Poverty and humanitarian crisis
The majority of the South Sudanese population lives in poverty. Since 2013, 4.5 million people have fled their homes (2.2 million inside the country, 2.3 million to neighbouring countries), according to the UN, thrown on the roads by politico-ethnic violence that persists in the country, but also droughts and floods.
In 2017, a famine was declared in two northern counties. Since the end of July 2022, around one million people have been affected by floods, caused by torrential rains that ravage crops and destroy homes, according to the UN.
By July, more than 7.7 million people are at risk of being in a situation of acute food insecurity, three UN agencies (FAO, Unicef, WFP) warned in November 2022, a level never reached, even during the war. civil.
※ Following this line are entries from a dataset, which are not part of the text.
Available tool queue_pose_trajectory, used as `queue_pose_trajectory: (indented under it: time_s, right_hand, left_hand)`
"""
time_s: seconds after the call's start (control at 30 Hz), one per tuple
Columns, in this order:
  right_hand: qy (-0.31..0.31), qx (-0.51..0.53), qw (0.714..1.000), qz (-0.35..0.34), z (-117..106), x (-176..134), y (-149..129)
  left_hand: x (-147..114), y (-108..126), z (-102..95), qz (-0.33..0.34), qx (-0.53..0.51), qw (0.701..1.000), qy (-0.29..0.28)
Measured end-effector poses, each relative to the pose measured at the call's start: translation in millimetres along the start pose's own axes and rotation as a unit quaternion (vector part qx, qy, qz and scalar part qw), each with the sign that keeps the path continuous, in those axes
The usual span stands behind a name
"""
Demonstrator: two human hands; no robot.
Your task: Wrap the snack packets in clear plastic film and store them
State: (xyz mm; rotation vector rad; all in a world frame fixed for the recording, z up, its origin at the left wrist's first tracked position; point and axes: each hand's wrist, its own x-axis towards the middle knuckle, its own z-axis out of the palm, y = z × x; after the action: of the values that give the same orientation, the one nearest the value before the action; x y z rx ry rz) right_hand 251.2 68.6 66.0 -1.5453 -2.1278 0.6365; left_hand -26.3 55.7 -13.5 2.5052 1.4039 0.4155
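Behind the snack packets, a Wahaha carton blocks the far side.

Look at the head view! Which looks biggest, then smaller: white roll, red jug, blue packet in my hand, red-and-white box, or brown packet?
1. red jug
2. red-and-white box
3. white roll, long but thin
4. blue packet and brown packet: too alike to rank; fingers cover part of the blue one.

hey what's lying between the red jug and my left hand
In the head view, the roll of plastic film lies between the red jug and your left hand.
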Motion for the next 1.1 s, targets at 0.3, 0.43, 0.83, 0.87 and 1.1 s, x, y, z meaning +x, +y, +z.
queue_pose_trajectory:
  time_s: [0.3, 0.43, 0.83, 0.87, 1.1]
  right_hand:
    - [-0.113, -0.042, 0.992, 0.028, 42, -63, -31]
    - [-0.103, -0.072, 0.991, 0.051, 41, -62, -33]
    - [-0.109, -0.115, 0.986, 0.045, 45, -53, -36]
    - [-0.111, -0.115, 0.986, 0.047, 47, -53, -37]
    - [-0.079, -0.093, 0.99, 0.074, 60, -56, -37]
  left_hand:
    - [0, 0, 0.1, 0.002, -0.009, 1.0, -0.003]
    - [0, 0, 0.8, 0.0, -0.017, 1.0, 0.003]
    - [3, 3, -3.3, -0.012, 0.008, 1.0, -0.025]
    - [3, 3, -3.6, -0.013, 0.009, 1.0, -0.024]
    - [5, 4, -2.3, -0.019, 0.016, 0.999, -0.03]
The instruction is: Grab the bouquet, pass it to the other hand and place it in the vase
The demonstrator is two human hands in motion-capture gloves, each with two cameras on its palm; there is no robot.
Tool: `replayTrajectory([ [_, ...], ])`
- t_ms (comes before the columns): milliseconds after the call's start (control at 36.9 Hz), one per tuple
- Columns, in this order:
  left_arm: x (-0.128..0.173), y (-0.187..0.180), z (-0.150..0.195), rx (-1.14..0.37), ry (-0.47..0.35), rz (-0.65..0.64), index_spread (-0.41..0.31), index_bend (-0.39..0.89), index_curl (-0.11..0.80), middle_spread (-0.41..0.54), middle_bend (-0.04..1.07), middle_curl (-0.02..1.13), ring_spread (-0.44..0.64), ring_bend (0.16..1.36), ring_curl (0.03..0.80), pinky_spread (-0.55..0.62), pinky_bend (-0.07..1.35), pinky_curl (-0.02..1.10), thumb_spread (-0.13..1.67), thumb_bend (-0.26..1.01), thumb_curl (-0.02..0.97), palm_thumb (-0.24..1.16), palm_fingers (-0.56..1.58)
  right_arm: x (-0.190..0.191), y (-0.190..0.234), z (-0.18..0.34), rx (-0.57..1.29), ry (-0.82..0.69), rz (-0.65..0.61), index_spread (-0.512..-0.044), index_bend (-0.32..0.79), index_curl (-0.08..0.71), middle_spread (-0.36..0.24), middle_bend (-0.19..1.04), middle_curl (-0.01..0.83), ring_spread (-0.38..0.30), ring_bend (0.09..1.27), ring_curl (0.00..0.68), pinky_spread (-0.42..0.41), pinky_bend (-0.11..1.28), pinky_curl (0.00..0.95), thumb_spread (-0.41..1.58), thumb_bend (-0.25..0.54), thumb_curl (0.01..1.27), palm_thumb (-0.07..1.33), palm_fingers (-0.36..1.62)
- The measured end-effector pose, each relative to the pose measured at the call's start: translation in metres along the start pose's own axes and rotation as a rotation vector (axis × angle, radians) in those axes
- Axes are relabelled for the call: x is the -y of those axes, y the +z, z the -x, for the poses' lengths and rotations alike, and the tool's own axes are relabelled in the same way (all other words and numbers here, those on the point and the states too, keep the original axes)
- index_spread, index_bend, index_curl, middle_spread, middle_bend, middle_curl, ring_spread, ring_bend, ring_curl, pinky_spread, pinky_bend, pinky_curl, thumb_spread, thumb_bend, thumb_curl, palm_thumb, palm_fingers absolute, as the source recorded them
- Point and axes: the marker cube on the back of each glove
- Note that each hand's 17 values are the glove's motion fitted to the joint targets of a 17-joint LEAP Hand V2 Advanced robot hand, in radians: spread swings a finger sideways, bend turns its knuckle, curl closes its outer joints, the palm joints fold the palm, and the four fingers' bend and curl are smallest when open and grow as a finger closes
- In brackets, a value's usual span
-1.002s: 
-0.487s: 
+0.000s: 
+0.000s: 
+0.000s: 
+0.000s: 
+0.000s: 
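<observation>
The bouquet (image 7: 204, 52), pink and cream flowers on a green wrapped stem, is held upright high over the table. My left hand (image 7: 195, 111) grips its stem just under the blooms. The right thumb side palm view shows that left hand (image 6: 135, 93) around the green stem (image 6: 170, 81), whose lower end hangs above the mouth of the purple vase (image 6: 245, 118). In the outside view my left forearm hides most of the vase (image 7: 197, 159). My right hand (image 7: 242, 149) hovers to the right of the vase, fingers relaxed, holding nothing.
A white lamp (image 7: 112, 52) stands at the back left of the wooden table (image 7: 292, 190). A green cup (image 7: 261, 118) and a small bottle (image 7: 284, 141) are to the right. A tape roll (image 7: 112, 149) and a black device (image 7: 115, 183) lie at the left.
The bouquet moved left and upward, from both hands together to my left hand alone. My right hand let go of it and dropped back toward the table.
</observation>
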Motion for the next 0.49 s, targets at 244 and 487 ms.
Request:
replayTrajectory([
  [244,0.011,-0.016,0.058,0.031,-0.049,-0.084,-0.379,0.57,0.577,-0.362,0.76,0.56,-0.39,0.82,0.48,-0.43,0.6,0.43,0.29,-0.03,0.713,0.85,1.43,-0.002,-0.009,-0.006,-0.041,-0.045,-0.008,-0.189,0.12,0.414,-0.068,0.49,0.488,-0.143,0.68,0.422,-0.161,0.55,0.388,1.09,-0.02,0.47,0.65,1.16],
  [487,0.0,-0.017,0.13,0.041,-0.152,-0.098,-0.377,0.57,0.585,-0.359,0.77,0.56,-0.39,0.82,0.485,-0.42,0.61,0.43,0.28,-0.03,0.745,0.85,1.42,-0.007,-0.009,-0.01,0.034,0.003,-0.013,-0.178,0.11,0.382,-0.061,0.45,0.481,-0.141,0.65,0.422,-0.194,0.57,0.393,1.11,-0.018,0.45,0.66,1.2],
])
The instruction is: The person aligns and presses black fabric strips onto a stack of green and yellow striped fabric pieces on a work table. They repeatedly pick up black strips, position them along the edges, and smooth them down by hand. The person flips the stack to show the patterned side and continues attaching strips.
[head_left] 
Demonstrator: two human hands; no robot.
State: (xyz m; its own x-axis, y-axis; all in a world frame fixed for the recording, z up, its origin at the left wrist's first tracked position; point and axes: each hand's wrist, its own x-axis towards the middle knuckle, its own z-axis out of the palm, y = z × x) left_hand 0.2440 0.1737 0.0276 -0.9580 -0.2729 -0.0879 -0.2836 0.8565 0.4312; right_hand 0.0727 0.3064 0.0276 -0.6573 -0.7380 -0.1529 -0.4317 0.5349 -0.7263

The country is ranked 191st and last on the Human Development Index (HDI) of the United Nations Development Program (UNDP). South Sudan has one of the lowest literacy rates in the world (35% in 2018, according to the World Bank ).
Oil-dependent economy and unexplored biodiversity
South Sudan’s economy, based on oil and agriculture, is particularly vulnerable to climate, oil and conflict shocks.
Growth, recently undermined by floods, locust invasions and the Covid-19 pandemic, “should rebound to (…) 6.5% in 2023 thanks to the increase in oil export revenues”, underlines the African Development Bank (ADB).
The South inherited at independence three-quarters of Sudan’s oil reserves but remains dependent on the infrastructure of the North for its exports. The oil sector contributes 90% of its income and represents almost all of its exports, according to the World Bank.
But the oil windfall is largely diverted for political ends and enrichment in this country classified as the most affected by corruption by the NGO Transparency International (180th out of 180).
The economy is also suffering from runaway inflation. It had slowed somewhat after reaching 33% in 2020, but should be 16% in 2023 “due to drought and rising food prices (…) following the Russia-Ukraine conflict”, estimates the AfDB.
South Sudan, 15% of whose territory is made up of national parks and reserves, is home to a variety of fauna (antelopes, elephants, buffaloes and the very rare Nubian giraffes, etc.) battered by civil war and poaching, but which could enable tourism to flourish.
It is also home to the largest savannah ecosystem in East Africa, which supports one of the largest seasonal animal migrations in the world, involving some 1.2 million antelopes and gazelles.
The southern marsh, the largest marshy area in the world (57,000 km2), is home to countless birds and huge expanses of papyrus and aquatic plants.